I have to compute a lengthy taylor series expansion of the form:
s = st+constant1
s = st+constant2
s = s*t+constant40
I have to compute this for multiple inputs inside my kernel. The problem is (looking at the output of cuobjdump).
The problem is that logic in my kernel doesn’t have too heavy register usage, since the kernel computes expansions on a few (4to8) variables, thus there is no need to require many registers to hold 8 temporaries (+ some extra for pointers to write out the result). However, my kernel wants to use maximum amount of registers available plus a kilobyte of local memory to store intermediate results.
In order investigate the problem closer I rewrote my kernel in ptx (using fma.rn) and got almost the same result in register usage. Then I looked at cuobjdump to see how my code looks like in the final cubin file and discovered the following:
for all constants used in calculations ptxas tries to allocate a separate register into which it loads a result, further down that register is used in fma instruction to accumulate the expansion. Since I have many constants, ptxas acquires almost all registers for holding constants, and starts moving accumulation variables to the local memory.

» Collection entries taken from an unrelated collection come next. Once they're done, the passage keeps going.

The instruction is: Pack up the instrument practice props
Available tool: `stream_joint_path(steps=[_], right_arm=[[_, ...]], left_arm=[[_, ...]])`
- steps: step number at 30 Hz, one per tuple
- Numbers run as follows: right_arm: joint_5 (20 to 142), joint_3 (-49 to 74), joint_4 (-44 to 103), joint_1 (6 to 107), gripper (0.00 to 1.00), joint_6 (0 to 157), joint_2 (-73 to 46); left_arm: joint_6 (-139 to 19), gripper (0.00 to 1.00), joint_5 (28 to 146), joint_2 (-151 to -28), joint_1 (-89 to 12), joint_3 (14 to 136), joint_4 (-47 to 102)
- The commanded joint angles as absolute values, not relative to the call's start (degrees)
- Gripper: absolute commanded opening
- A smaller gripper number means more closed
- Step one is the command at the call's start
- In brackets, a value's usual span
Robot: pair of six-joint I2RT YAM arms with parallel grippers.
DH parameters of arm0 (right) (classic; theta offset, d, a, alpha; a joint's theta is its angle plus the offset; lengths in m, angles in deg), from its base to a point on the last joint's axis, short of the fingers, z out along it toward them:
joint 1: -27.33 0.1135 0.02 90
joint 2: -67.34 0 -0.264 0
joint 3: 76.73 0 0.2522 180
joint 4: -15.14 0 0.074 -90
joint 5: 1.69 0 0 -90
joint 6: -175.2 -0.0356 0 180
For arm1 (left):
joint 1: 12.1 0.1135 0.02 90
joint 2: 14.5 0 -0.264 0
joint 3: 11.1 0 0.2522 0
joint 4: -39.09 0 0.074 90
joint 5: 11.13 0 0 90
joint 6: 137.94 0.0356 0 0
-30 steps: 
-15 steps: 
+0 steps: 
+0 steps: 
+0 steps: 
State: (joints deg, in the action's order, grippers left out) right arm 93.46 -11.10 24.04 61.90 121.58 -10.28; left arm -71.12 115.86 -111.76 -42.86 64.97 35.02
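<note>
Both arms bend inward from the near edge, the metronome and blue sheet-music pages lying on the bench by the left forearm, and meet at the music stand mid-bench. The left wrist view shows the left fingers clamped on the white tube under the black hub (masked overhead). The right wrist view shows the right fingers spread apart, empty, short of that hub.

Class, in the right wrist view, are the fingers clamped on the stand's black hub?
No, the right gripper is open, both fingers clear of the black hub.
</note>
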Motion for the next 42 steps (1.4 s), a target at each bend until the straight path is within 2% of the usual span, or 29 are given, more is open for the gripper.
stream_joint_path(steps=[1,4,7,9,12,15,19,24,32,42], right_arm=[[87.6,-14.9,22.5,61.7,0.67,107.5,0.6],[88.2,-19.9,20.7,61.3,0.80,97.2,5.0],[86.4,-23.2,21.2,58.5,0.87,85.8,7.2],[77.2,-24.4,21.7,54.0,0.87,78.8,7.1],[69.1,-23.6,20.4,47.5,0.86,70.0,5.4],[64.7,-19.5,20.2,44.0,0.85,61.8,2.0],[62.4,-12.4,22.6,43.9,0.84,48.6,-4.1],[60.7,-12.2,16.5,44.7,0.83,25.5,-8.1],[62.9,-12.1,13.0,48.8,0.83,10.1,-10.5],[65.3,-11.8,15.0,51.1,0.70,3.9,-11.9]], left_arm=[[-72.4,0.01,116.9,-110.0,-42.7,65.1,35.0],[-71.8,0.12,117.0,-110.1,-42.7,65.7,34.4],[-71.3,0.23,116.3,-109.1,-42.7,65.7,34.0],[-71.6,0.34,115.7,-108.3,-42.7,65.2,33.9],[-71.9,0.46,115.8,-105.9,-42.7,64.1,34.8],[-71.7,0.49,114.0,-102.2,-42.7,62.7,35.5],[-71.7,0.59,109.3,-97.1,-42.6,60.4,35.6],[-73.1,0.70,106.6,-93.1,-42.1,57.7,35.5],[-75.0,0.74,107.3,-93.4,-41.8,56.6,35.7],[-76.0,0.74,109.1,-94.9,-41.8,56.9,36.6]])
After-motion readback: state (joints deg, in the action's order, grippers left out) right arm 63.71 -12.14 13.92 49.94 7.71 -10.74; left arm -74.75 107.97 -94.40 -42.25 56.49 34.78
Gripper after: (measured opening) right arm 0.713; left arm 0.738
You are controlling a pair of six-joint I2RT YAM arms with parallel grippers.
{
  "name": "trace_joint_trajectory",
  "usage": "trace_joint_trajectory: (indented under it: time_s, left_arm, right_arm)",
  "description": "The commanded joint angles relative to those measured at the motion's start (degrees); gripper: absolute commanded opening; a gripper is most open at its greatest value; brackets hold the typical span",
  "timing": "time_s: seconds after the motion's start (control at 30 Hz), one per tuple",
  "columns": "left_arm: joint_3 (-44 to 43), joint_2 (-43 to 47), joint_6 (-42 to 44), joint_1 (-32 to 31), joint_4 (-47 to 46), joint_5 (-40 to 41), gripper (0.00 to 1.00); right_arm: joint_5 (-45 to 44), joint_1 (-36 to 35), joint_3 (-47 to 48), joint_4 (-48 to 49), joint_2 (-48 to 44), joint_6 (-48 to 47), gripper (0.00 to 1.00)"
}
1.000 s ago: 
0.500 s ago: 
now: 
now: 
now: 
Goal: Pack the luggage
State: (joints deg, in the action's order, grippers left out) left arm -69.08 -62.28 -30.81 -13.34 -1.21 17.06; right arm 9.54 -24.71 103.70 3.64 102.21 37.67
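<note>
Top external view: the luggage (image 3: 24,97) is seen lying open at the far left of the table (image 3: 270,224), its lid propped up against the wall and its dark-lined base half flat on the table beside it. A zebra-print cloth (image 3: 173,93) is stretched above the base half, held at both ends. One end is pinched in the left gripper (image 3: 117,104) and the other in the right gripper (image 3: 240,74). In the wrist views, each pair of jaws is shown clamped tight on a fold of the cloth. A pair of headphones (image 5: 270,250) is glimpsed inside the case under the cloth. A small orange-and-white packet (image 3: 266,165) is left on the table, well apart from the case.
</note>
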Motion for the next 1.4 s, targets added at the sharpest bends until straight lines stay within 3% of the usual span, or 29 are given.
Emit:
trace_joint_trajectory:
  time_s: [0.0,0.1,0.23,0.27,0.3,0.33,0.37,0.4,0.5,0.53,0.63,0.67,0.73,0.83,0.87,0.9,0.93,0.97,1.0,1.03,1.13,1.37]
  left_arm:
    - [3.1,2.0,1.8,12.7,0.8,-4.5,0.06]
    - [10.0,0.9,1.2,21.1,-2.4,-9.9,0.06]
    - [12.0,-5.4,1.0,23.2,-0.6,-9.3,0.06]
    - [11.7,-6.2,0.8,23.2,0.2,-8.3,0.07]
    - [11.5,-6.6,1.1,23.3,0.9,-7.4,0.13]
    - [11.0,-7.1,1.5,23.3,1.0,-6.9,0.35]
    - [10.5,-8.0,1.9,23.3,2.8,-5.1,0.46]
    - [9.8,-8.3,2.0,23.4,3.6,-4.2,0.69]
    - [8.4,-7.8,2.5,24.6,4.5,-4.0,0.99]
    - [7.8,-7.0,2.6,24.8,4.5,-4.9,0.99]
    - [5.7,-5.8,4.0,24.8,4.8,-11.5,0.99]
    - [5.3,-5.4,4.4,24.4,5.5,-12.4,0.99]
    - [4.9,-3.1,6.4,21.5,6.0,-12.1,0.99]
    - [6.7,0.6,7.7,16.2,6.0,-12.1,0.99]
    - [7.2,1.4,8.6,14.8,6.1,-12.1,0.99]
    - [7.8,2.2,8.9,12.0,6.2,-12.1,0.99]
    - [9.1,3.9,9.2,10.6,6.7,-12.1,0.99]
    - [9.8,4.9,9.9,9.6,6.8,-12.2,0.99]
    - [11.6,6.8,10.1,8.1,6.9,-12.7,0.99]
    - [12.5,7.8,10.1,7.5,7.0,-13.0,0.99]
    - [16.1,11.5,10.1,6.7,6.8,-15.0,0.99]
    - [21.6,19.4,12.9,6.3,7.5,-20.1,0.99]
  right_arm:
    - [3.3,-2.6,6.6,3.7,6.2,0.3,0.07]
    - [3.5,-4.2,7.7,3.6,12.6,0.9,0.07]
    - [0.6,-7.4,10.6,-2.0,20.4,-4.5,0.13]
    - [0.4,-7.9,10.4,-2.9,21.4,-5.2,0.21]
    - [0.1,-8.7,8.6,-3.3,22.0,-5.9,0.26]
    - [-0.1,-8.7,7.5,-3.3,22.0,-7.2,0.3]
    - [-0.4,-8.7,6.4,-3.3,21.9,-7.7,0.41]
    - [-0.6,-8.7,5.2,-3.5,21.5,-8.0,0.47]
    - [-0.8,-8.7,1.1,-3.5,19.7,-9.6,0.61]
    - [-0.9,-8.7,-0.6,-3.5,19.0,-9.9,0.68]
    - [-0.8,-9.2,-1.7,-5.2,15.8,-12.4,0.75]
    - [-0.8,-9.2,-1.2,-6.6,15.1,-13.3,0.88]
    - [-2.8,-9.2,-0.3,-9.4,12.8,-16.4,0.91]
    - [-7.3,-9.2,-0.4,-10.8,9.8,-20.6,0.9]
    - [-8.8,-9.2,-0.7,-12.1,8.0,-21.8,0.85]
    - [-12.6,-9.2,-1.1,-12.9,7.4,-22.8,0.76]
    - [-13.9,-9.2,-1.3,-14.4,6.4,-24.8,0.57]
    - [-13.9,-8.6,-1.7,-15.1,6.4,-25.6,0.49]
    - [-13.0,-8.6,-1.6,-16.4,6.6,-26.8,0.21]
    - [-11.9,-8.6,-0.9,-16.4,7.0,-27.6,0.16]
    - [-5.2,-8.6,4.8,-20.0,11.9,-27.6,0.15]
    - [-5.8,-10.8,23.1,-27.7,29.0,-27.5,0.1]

The final code generated by ptx looks like this:
mov r1, constant1
mov r2, constant2
mov r50, constant2
As you can see, not only it eats all the registerst (and starts to spill to the stack) but it also uses extra instruction for each fma instruction.
What I’d expect the code to do is to fetch the constants from constant memory (which actually works for some predefined constants like 1.0, 0.5,etc)
But no matter how I try to write the code, using immediate constants, using explicit constant tables, it always ends up using registers for loading constants instead of using constants directly.
I’m using latest toolkit 5.0 .
Anyone can help me beat ptxas stupidity ?